■ **REQUIREMENT**: Repeat the records below exactly, leaving out any pictures.

Source records:
%%

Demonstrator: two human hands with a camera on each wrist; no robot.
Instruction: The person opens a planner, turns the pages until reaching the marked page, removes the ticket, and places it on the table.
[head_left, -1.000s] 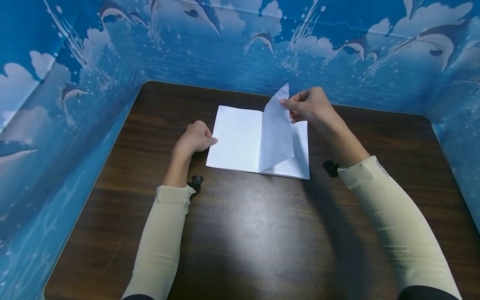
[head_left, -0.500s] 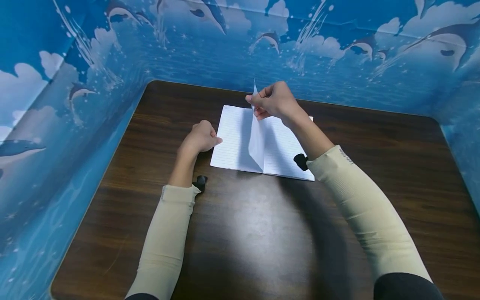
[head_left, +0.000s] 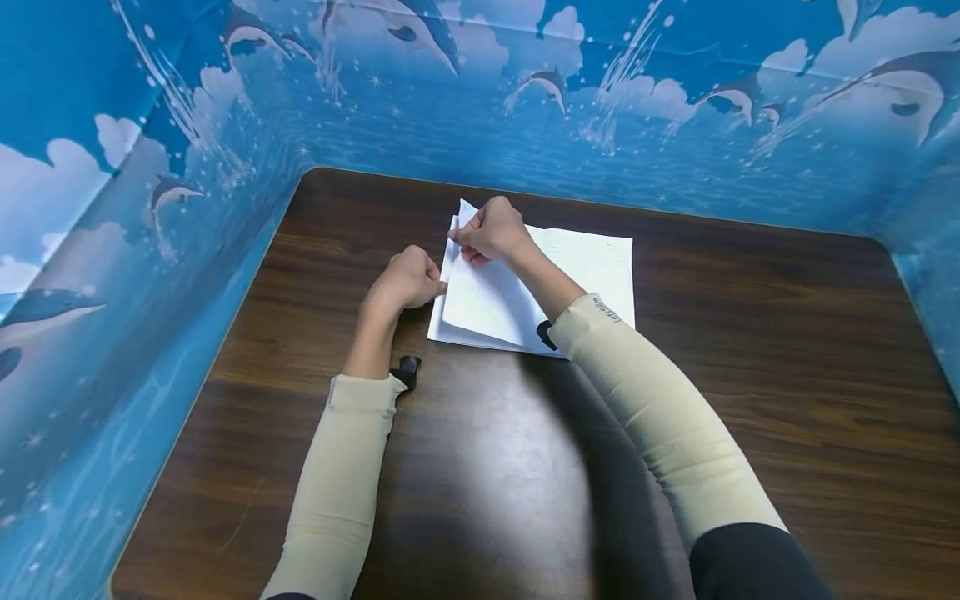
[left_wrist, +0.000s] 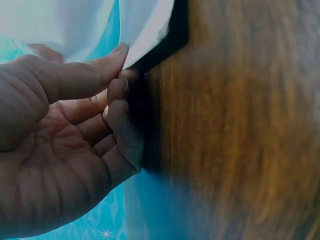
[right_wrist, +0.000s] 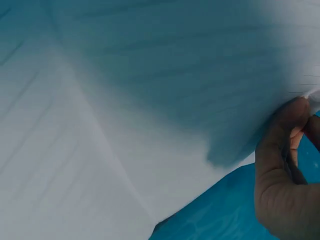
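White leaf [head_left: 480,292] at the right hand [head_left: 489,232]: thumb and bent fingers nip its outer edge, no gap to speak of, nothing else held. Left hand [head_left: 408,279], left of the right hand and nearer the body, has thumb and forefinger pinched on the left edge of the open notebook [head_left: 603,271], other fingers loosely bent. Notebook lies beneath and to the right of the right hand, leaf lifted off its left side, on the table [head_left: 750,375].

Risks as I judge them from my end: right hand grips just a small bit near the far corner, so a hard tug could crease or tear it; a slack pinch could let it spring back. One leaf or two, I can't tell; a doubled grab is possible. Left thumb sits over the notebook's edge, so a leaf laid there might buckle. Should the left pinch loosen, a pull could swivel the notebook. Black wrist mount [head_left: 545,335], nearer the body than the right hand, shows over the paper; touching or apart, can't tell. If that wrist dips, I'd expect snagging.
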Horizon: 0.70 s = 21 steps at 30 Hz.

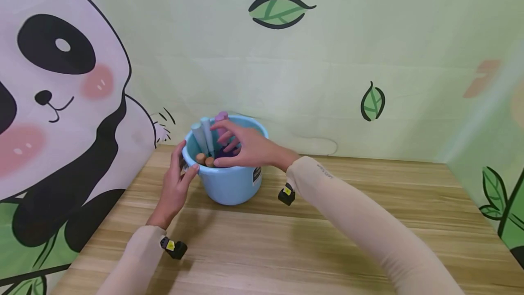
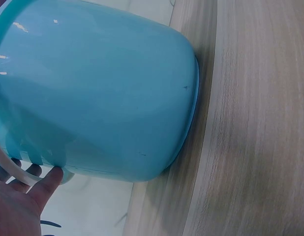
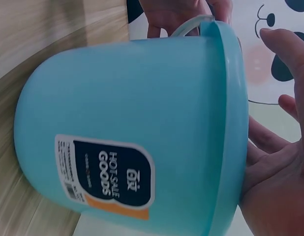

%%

■ **RESPONSE BOX**:
Demonstrator: two human hands with a camera on each wrist; no robot.
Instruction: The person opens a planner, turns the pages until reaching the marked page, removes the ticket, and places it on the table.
[head_left, -1.000s] 
[head_left, -0.500s] 
[head_left, +0.000s] 
[left_wrist, +0.000s] 
[right_wrist, +0.000s] 
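White leaf [head_left: 480,292] at the right hand [head_left: 489,232]: thumb and bent fingers nip its outer edge, no gap to speak of, nothing else held. Left hand [head_left: 408,279], left of the right hand and nearer the body, has thumb and forefinger pinched on the left edge of the open notebook [head_left: 603,271], other fingers loosely bent. Notebook lies beneath and to the right of the right hand, leaf lifted off its left side, on the table [head_left: 750,375].

Risks as I judge them from my end: right hand grips just a small bit near the far corner, so a hard tug could crease or tear it; a slack pinch could let it spring back. One leaf or two, I can't tell; a doubled grab is possible. Left thumb sits over the notebook's edge, so a leaf laid there might buckle. Should the left pinch loosen, a pull could swivel the notebook. Black wrist mount [head_left: 545,335], nearer the body than the right hand, shows over the paper; touching or apart, can't tell. If that wrist dips, I'd expect snagging.
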Horizon: 0.70 s = 21 steps at 30 Hz.

No further work remains on this exercise.